O Ifab disse não ter motivos válidos para proibir o uso do véu ou do turbante desde que algumas regras específicas sejam respeitadas. Não será possível usar os acessórios habituais que as pessoas vestem nas ruas.

O véu (ou turbante) precisa ser colado à cabeça, não pode ser amarrado na camisa nem representar perigo para os outros jogadores. Não é possível usar alfinete para amarrá-lo.

Este assunto descadeou várias polêmicas no mundo de futebol nos últimos anos. O Irã chegou a atacar a Fifa na justiça porque as jogadoras da seleção feminina não puderam participar das eliminatórias para os Jogos Olímpicos de Londres-2012 por não terem sido autorizadas a cobrir a cabeça.

- Laicidade em questão -

Para os dirigentes do Ifab, o aspecto esportivo foi mais importante que o debate em torno do símbolo religioso. "Tratava-se de um requerimento de um grupo de países e de jogadores que diziam que isso contribuiria ao devolvimento do futebol. Foi o principal argumento que levou o Ifab a dizer sim", explicou Valcke.

A autorização é válida para o mundo inteiro, mas não será aplicada em todos os países. Na França, onde o debate sobre o uso do véu islâmico gerou várias tensões sociais nos últimos anos, a Federação local (FFF) proibiu a prática as jogadoras filiadas "para respeitar os princípios constitucionais e legislativos de laicidade" em vigor no país.

Neste sábado, a FFF lembrou que a proibição também valia "na participação de seleções francesas em competições internacionais". O presidete da Liga de Futebol Profissional da França, Frédéric Thiriez, chamou a decisão do Ifab de "grave erro".

"Lamento a decisão da Fifa, que vai contra o princípio de universalidade do futebol, segundo o qual todos os jogadores e jogadoras são submetidos às mesmas regras e às mesmas condições de jogo", disse o dirigente em comunicado enviado à AFP.

O Ifab também modificou as regras que dizem respeito às roupas usadas dos jogadores, para proibir de forma mais clara qualquer mensagem ou imagem de cunho político, religioso ou pessoal, tanto em camisa usadas por baixo do uniforme quanto em roupas íntimas.
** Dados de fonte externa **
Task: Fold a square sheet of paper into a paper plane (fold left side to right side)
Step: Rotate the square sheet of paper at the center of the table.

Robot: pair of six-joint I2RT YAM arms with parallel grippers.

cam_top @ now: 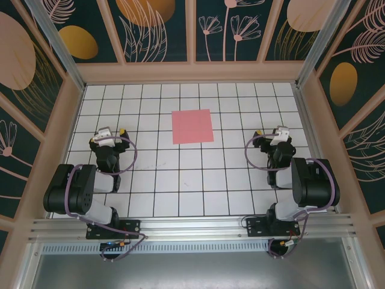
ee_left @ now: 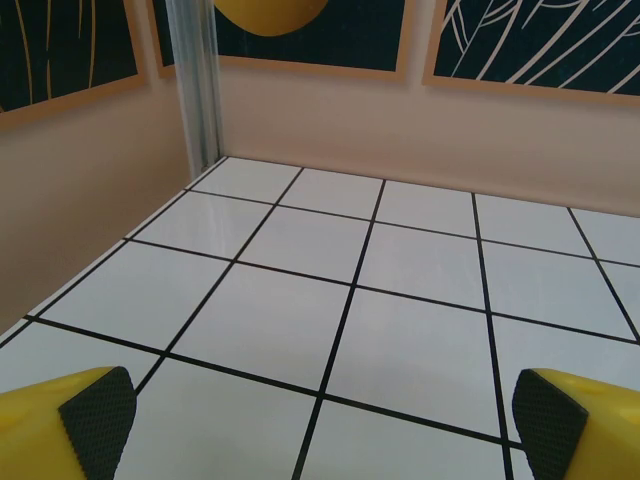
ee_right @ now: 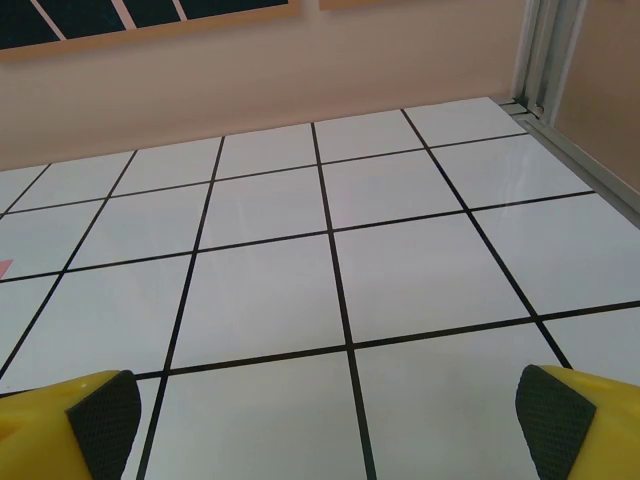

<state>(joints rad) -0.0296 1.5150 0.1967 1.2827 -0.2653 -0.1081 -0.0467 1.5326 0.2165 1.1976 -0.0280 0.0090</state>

Qualquer que seja a intenção do jogador, ele corre o risco de ser multado se levantar sua camisa para mostrar uma mensagem escrita.

A punição se aplicaria, por exemplo, ao gesto do espanhol Iniesta na final da última Copa do Mundo. Depois de anotar o gol da vitória por 1 a 0 da 'Roja' sobre a Holanda, o meia do Barcelona tinha exibido em uma camiseta uma mensagem em homenagem a Dani Jarque, jogador do outro clube da capital catalã, o Espanyol, que havia falecido poucos meses antes por causa de um problema cardíaco.